• **Directions for this task**
Stop after the line containing "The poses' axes": print each line exactly from the first line of the listing up to that point.

= = =

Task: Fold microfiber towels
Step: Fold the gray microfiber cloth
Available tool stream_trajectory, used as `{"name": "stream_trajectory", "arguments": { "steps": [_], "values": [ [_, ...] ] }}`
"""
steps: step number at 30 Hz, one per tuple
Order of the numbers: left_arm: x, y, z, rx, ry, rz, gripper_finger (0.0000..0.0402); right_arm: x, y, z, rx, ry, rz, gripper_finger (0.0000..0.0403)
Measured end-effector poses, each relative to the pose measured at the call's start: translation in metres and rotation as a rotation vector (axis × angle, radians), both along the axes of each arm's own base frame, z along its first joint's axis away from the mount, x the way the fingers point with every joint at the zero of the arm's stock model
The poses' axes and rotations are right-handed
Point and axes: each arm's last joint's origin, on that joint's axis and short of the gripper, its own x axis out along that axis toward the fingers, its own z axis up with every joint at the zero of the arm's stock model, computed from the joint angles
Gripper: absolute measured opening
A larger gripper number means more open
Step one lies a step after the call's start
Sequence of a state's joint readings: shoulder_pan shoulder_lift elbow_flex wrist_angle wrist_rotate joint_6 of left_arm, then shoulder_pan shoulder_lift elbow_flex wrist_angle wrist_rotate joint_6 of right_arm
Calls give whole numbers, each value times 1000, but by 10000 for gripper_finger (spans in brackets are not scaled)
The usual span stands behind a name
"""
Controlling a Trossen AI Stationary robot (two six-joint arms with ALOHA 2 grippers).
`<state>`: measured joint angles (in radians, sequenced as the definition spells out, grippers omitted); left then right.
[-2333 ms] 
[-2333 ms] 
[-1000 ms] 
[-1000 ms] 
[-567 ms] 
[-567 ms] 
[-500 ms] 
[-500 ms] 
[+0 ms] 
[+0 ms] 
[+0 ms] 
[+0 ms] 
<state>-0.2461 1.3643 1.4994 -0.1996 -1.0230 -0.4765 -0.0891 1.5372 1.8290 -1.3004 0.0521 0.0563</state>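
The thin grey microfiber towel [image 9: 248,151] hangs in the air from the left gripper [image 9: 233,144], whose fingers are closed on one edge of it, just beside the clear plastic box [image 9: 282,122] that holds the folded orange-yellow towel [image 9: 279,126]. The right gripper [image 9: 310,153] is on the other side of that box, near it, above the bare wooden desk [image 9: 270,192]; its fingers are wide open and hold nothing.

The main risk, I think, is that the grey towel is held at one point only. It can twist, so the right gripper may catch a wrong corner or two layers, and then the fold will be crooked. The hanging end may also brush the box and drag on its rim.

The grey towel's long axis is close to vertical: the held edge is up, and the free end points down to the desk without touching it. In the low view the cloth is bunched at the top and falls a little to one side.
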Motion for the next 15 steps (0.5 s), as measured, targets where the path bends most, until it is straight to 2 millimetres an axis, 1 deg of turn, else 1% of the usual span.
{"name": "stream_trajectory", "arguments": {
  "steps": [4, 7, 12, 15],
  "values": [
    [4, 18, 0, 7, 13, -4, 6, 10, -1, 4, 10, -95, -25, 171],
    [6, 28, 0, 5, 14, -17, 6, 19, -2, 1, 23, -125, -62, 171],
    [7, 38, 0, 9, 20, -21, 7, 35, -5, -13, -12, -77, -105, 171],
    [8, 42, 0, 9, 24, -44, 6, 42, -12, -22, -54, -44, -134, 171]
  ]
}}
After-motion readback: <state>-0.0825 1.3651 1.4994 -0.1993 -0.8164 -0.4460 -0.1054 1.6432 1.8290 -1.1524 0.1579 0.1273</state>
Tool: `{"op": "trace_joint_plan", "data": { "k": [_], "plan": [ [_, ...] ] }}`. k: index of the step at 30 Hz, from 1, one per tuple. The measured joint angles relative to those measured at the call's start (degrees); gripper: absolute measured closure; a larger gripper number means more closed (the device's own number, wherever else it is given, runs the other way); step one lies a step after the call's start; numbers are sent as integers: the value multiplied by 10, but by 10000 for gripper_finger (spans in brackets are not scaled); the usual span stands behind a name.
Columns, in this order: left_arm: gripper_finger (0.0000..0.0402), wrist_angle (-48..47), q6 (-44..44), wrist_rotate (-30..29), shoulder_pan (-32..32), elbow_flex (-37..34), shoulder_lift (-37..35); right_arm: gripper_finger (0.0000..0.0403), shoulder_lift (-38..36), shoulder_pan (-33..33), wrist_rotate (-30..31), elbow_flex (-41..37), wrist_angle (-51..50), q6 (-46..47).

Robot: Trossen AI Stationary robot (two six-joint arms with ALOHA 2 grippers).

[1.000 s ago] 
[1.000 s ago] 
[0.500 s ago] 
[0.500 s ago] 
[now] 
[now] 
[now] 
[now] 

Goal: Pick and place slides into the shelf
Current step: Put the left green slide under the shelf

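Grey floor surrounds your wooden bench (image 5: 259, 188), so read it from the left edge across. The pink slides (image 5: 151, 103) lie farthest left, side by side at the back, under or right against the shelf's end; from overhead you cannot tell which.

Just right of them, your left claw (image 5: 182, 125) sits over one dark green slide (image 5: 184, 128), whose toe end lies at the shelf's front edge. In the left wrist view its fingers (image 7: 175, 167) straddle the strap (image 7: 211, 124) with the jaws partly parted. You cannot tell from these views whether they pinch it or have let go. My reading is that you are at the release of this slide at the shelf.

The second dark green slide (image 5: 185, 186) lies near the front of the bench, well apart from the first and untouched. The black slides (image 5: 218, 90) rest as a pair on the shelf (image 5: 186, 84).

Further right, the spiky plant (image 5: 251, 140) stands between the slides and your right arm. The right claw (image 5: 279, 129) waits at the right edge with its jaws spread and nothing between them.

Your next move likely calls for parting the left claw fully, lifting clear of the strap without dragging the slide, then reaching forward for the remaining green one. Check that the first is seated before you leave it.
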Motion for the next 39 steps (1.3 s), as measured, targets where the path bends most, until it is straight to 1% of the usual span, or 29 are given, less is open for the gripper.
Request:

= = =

• **Answer to the problem**
Task: Fold microfiber towels
Step: Fold the gray microfiber cloth
Available tool stream_trajectory, used as `{"name": "stream_trajectory", "arguments": { "steps": [_], "values": [ [_, ...] ] }}`
"""
steps: step number at 30 Hz, one per tuple
Order of the numbers: left_arm: x, y, z, rx, ry, rz, gripper_finger (0.0000..0.0402); right_arm: x, y, z, rx, ry, rz, gripper_finger (0.0000..0.0403)
Measured end-effector poses, each relative to the pose measured at the call's start: translation in metres and rotation as a rotation vector (axis × angle, radians), both along the axes of each arm's own base frame, z along its first joint's axis away from the mount, x the way the fingers point with every joint at the zero of the arm's stock model
The poses' axes and rotations are right-handed

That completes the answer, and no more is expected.